▶ TASK DIRECTIONS:
Across the entries below, how many lines contain the string "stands"? Only the number is wanted.

▶ SUPPLIED ENTRIES:
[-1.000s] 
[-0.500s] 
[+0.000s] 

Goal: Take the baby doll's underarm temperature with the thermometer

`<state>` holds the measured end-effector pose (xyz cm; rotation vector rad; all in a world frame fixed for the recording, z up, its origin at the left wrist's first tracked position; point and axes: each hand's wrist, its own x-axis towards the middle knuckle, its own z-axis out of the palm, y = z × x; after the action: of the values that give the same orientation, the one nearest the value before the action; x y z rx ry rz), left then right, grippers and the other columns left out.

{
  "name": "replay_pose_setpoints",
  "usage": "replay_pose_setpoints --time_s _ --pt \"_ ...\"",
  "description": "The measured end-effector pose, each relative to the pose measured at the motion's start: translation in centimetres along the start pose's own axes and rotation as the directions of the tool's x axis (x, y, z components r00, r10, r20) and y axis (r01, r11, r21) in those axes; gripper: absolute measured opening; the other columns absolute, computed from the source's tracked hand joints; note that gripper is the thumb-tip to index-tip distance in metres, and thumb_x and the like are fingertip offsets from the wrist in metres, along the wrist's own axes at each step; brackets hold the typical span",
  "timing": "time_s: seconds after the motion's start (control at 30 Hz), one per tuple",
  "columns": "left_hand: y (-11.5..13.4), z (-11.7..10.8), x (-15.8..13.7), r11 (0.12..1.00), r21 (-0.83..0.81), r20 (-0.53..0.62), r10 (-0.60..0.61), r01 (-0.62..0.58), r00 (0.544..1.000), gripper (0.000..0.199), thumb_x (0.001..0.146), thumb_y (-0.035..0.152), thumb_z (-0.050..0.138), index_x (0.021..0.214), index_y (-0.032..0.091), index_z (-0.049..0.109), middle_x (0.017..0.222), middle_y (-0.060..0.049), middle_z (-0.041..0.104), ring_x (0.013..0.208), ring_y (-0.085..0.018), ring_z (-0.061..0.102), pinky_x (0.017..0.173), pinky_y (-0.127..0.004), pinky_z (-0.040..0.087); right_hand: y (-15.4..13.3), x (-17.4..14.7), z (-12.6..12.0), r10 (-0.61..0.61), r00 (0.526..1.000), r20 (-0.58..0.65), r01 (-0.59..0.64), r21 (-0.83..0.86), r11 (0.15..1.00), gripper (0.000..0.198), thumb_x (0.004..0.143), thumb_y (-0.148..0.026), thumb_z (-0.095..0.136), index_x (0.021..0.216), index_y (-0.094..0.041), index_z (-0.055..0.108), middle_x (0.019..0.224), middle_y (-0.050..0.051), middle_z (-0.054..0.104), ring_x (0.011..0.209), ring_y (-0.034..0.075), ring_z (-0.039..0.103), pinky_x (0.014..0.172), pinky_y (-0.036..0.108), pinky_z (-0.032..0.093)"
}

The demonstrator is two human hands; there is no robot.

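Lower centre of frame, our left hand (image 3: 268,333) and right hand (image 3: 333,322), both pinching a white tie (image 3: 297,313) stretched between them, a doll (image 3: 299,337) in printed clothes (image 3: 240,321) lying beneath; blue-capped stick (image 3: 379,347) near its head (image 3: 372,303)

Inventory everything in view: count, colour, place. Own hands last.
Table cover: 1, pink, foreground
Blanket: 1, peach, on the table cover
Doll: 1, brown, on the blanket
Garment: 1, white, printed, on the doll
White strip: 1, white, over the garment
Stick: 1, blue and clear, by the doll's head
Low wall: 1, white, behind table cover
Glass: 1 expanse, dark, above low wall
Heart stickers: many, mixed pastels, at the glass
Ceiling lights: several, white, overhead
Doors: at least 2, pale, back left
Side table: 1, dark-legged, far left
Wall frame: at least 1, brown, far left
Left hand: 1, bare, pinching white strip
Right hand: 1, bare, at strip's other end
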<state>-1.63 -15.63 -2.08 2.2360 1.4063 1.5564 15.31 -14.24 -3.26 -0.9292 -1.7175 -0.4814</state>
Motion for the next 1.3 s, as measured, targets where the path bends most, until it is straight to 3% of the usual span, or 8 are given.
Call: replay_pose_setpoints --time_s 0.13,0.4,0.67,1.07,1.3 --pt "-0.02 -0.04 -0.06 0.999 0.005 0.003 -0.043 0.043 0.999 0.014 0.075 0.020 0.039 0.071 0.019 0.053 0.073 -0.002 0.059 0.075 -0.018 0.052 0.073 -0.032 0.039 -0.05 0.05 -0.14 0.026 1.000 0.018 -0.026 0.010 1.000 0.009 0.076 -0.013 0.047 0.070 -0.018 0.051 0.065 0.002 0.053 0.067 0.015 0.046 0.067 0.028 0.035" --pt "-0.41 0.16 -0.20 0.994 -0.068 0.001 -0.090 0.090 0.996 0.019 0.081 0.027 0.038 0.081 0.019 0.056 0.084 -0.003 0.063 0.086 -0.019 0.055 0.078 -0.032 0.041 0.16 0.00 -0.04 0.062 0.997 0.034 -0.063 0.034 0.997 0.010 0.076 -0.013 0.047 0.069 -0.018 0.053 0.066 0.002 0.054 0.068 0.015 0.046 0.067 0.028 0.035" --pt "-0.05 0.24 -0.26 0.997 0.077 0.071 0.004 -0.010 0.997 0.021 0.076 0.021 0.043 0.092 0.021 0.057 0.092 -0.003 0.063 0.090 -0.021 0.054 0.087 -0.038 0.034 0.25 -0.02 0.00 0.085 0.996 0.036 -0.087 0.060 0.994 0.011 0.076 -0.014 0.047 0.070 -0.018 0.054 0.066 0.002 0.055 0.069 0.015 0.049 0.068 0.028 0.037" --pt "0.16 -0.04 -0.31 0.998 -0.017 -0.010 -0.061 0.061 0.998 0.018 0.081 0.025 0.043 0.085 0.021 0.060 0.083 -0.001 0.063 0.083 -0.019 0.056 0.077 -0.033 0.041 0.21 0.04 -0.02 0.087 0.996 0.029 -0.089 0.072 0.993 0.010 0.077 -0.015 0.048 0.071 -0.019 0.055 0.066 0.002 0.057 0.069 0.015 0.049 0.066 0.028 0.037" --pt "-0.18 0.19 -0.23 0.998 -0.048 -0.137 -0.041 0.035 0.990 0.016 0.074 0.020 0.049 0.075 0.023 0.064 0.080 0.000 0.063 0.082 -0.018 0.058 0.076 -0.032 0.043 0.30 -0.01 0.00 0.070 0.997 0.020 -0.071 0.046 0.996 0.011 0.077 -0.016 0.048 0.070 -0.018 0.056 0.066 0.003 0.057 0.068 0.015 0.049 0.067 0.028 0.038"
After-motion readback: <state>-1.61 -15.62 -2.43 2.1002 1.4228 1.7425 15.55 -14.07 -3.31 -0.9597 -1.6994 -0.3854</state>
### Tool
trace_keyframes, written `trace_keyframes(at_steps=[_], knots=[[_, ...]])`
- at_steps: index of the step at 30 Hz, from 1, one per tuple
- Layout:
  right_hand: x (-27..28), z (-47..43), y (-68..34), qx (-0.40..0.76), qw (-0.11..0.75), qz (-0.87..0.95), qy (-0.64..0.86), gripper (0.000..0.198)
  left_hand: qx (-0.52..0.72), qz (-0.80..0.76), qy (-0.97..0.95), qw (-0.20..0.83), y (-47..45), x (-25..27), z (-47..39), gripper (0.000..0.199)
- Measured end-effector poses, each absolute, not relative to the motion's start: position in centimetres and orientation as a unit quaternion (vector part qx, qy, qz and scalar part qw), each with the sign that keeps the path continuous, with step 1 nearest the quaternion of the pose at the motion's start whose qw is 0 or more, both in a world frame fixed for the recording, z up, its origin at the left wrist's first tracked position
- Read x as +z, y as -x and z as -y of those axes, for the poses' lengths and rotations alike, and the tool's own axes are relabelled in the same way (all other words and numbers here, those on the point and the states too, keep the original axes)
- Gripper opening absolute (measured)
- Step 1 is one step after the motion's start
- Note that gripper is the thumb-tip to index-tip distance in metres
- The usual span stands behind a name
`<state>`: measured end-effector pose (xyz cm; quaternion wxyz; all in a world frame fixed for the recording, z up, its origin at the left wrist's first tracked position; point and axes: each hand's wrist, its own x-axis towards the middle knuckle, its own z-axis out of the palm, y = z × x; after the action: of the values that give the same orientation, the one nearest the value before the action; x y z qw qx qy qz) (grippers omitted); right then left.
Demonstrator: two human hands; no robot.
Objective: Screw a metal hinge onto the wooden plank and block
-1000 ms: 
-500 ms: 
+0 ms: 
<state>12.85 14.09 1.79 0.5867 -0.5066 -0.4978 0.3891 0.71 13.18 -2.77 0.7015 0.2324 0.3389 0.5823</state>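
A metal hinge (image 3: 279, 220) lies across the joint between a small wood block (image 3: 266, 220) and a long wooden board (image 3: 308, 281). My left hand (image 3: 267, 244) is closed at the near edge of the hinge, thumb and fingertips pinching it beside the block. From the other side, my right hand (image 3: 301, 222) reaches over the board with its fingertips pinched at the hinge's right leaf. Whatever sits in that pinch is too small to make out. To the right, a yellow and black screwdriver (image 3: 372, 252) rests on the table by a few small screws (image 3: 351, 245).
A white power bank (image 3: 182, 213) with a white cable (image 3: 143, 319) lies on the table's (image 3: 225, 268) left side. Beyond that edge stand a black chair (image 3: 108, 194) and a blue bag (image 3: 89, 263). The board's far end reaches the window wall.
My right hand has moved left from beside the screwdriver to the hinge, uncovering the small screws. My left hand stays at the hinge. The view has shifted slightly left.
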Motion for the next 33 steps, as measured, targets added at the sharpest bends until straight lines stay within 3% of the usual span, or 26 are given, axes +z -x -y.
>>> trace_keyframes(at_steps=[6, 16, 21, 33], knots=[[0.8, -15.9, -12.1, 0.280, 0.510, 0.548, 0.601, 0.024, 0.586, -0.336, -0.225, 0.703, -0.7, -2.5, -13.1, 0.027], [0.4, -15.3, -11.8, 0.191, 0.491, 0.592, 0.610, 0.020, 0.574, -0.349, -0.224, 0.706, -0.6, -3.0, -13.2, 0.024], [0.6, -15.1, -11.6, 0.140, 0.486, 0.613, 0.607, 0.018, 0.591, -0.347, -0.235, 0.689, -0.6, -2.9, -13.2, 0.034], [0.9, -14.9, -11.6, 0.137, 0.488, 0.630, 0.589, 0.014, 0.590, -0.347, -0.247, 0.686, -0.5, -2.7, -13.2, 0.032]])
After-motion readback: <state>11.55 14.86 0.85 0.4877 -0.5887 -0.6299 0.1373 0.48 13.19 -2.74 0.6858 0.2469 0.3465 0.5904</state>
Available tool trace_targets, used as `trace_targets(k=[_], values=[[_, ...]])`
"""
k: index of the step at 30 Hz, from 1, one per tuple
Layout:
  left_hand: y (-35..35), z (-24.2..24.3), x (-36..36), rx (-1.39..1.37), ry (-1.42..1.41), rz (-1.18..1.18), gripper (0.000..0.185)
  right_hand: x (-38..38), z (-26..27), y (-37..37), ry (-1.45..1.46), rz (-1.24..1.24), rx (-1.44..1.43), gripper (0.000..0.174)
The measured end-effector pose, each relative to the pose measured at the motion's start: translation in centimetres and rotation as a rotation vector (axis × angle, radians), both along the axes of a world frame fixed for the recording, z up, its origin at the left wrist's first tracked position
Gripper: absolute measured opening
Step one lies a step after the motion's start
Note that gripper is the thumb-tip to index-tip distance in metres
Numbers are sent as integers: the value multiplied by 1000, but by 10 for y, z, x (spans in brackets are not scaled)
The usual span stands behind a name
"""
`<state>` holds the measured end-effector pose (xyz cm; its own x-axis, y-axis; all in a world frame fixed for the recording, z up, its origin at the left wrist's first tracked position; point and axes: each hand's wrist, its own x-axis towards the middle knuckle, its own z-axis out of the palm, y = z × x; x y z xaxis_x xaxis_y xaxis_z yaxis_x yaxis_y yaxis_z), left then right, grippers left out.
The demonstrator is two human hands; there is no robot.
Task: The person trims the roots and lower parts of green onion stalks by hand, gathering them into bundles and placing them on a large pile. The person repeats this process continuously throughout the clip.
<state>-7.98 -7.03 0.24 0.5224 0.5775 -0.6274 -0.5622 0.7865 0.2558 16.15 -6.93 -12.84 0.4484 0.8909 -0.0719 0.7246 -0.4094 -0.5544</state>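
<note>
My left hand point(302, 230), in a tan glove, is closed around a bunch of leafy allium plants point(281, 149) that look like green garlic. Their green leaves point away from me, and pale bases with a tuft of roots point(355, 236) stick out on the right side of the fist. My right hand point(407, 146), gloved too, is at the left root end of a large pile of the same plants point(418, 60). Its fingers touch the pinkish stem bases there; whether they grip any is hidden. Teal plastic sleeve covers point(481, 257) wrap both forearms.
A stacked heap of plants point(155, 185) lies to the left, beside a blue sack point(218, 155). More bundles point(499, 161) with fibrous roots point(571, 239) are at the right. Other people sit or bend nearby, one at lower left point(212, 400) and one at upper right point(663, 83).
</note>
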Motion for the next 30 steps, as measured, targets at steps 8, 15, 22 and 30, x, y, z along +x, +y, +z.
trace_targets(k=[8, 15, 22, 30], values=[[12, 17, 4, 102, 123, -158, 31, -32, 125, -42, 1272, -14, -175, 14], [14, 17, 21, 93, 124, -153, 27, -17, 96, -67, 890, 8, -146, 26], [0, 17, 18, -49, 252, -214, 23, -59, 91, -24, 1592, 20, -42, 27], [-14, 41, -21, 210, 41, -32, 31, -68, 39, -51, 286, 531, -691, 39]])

▶ YOUR RESPONSE:
2